◆ ACTION ITEM
Your task is to reproduce the listing exactly, without its images.

++++ AVAILABLE DATA

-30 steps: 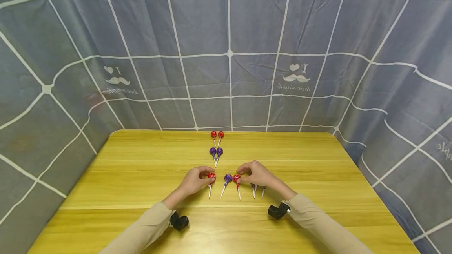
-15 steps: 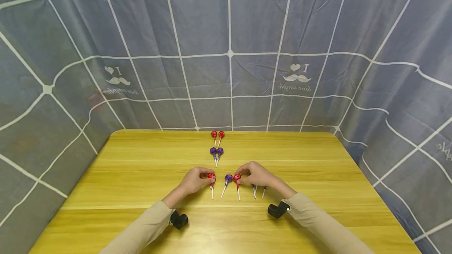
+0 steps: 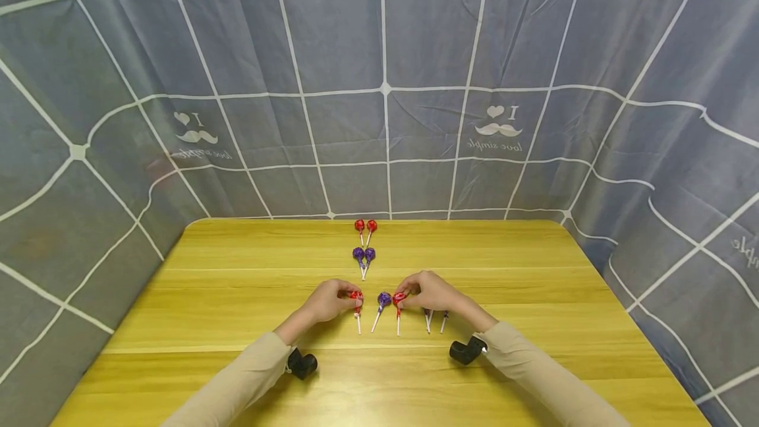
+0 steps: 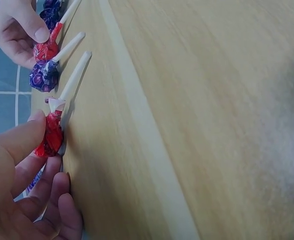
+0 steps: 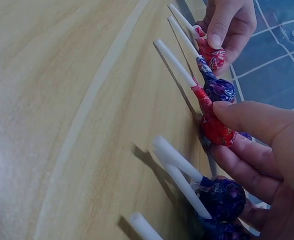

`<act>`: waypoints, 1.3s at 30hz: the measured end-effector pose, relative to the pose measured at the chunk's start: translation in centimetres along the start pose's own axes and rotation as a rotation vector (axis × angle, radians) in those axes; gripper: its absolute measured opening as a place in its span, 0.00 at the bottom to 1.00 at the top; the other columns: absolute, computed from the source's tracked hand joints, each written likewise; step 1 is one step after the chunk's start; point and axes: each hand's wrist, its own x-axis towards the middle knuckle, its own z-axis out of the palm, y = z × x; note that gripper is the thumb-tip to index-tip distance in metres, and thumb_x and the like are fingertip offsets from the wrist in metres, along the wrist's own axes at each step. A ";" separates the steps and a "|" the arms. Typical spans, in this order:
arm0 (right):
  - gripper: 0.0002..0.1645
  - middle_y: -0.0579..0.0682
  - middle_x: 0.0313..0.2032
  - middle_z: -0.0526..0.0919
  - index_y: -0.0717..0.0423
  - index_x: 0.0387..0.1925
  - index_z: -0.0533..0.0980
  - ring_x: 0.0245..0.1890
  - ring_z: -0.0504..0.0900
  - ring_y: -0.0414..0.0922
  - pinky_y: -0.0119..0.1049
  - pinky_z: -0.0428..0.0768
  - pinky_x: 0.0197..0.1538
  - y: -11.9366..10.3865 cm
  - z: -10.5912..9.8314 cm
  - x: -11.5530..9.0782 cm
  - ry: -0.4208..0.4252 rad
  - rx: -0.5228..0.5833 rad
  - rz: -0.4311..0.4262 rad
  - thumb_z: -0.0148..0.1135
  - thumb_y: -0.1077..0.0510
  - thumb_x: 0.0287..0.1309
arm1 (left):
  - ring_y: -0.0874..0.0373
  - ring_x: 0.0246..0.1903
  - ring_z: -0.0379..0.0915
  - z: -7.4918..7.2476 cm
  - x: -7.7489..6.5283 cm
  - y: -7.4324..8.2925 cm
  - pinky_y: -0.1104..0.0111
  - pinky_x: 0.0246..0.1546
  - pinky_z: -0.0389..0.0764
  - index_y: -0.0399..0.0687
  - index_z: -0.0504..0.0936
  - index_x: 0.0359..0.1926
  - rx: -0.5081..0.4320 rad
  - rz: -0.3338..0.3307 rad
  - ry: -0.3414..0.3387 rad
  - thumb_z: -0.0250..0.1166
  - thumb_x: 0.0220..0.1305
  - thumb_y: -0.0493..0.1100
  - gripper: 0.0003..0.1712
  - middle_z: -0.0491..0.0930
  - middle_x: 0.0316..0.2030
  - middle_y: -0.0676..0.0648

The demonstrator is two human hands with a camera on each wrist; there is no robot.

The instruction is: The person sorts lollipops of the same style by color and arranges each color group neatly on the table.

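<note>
I see the L hand (image 3: 327, 300) pinch a red lollipop (image 4: 52, 136) & the R hand (image 3: 431, 291) pinch a 2nd red lollipop (image 5: 216, 132), both at the wood table (image 3: 196, 315). A purple lollipop (image 3: 384, 299) lies btwn them, just beside the R one. Farther back: 2 purple lollipops (image 3: 358, 253), then 2 red lollipops (image 3: 371, 225)

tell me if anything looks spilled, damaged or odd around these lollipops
Nothing looks spilled or damaged. The lettering on the grey curtain reads backwards, odd for print. On the table, the far purple lollipops lie askew to each other, their sticks converging toward the person.
</note>
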 end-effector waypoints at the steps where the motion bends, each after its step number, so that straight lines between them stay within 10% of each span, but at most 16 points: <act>1: 0.12 0.44 0.33 0.86 0.54 0.40 0.83 0.31 0.78 0.34 0.28 0.76 0.37 0.0 0.0 0.0 -0.002 -0.002 0.004 0.69 0.54 0.54 | 0.60 0.36 0.74 0.0 0.0 0.0 0.64 0.43 0.76 0.41 0.85 0.44 0.004 0.005 -0.001 0.68 0.60 0.41 0.12 0.85 0.38 0.48; 18: 0.13 0.47 0.34 0.86 0.56 0.40 0.82 0.33 0.81 0.35 0.27 0.78 0.37 1.0 -0.4 0.1 0.027 0.072 0.007 0.68 0.53 0.56 | 0.61 0.33 0.74 -0.1 0.5 -1.0 0.70 0.35 0.74 0.37 0.82 0.46 -0.125 0.014 0.011 0.67 0.59 0.43 0.17 0.82 0.34 0.47; 30: 0.15 0.48 0.33 0.85 0.56 0.41 0.82 0.31 0.80 0.38 0.31 0.78 0.37 1.0 -2.5 -0.1 0.111 0.122 0.059 0.70 0.53 0.53 | 0.61 0.29 0.78 -0.8 1.3 -0.2 0.73 0.28 0.74 0.38 0.86 0.43 -0.238 -0.089 0.216 0.74 0.51 0.40 0.18 0.86 0.33 0.45; 39: 0.16 0.48 0.31 0.85 0.57 0.40 0.82 0.28 0.77 0.36 0.29 0.74 0.31 1.6 -3.9 0.3 0.162 0.065 0.048 0.71 0.52 0.52 | 0.56 0.27 0.78 -2.2 2.1 0.9 0.72 0.24 0.72 0.39 0.86 0.43 -0.221 -0.042 0.222 0.73 0.52 0.40 0.17 0.86 0.35 0.42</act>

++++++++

◆ RESULT OF THIS EXERCISE
-30 steps: 
-15 steps: 
+0 steps: 
+0 steps: 
+0 steps: 

`<act>`: waypoints, 1.3s at 30hz: the measured end-effector pose, relative to the pose measured at the chunk's start: translation in centimetres along the start pose's own axes and rotation as a rotation vector (axis × angle, radians) in those axes; gripper: its absolute measured opening as a place in its span, 0.00 at the bottom to 1.00 at the top; the other columns: absolute, computed from the source's tracked hand joints, each written likewise; step 1 is one step after the chunk's start; point and axes: each hand's wrist, its own x-axis towards the middle knuckle, its own z-axis out of the palm, y = z × x; note that gripper is the thumb-tip to index-tip distance in metres, and thumb_x and the like are fingertip offsets from the wrist in metres, along the wrist's own axes at each step. A ";" separates the steps and a "|" the arms. Typical spans, in this order:
arm0 (right):
  - gripper: 0.0002..0.1645
  - middle_y: -0.0579..0.0682
  - middle_x: 0.0313..0.2032
  - middle_z: -0.0526..0.0919
  - index_y: -0.0717..0.0423
  - index_x: 0.0387..0.1925
  - index_z: -0.0533..0.0980
  - ring_x: 0.0245..0.1890
  - ring_z: -0.0504..0.0900
  - ring_y: -0.0414..0.0922
  - pinky_y: -0.0119..0.1049
  - pinky_z: -0.0428..0.0768
  - pinky_x: 0.0197..0.1538
  - y: -11.9366..10.3865 cm
  - z: -10.5912..9.8314 cm
  - x: -11.5530..9.0782 cm
  - ry: -0.4208..0.4252 rad
  - rx: -0.5228..0.5833 rad
  - rz: -0.4311..0.4262 rad
  - thumb_z: -0.0148..0.1135
  - thumb_y: -0.1077..0.0510
  - thumb_x: 0.0287..0.1309
arm1 (left):
  - ring_y: -0.0874..0.0373
  - ring_x: 0.0246..0.1903
  - ring_z: -0.0379..0.0915
  - z: -7.4918..7.2476 cm
  - x: -7.7489..6.5283 cm
  - y: -7.4324..8.2925 cm
  - pinky_y: -0.1104..0.0111
  - pinky_x: 0.0246..0.1546
  - pinky_z: -0.0389..0.0764
  - index_y: -0.0399..0.0687
  - index_z: -0.0504..0.0936
  - index_x: 0.0359..0.1926
  - rx: -0.5081..0.4320 rad
  - rz: -0.3338..0.3307 rad
  - ry: -0.3414..0.3387 rad
  - thumb_z: -0.0250..0.1166
  - thumb_x: 0.0220..0.1305
  - thumb_y: -0.0493..0.1100
  - gripper: 0.0003..0.1712
  - middle_z: -0.0491..0.0930
  - middle_x: 0.0316..0.2030
  - middle_y: -0.0676..0.0648

The demonstrator is two human hands with a camera on each wrist; there is no robot.

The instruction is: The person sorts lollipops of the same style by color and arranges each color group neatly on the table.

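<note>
I see the L hand (image 3: 327, 300) pinch a red lollipop (image 4: 52, 136) & the R hand (image 3: 431, 291) pinch a 2nd red lollipop (image 5: 216, 132), both at the wood table (image 3: 196, 315). A purple lollipop (image 3: 384, 299) lies btwn them, just beside the R one. Farther back: 2 purple lollipops (image 3: 358, 253), then 2 red lollipops (image 3: 371, 225)

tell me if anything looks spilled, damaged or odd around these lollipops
Nothing looks spilled or damaged. The lettering on the grey curtain reads backwards, odd for print. On the table, the far purple lollipops lie askew to each other, their sticks converging toward the person.
</note>
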 end-effector waypoints at the steps where the motion bends, each after its step number, so that straight lines between them stay within 10% of each span, but at most 16 points: <act>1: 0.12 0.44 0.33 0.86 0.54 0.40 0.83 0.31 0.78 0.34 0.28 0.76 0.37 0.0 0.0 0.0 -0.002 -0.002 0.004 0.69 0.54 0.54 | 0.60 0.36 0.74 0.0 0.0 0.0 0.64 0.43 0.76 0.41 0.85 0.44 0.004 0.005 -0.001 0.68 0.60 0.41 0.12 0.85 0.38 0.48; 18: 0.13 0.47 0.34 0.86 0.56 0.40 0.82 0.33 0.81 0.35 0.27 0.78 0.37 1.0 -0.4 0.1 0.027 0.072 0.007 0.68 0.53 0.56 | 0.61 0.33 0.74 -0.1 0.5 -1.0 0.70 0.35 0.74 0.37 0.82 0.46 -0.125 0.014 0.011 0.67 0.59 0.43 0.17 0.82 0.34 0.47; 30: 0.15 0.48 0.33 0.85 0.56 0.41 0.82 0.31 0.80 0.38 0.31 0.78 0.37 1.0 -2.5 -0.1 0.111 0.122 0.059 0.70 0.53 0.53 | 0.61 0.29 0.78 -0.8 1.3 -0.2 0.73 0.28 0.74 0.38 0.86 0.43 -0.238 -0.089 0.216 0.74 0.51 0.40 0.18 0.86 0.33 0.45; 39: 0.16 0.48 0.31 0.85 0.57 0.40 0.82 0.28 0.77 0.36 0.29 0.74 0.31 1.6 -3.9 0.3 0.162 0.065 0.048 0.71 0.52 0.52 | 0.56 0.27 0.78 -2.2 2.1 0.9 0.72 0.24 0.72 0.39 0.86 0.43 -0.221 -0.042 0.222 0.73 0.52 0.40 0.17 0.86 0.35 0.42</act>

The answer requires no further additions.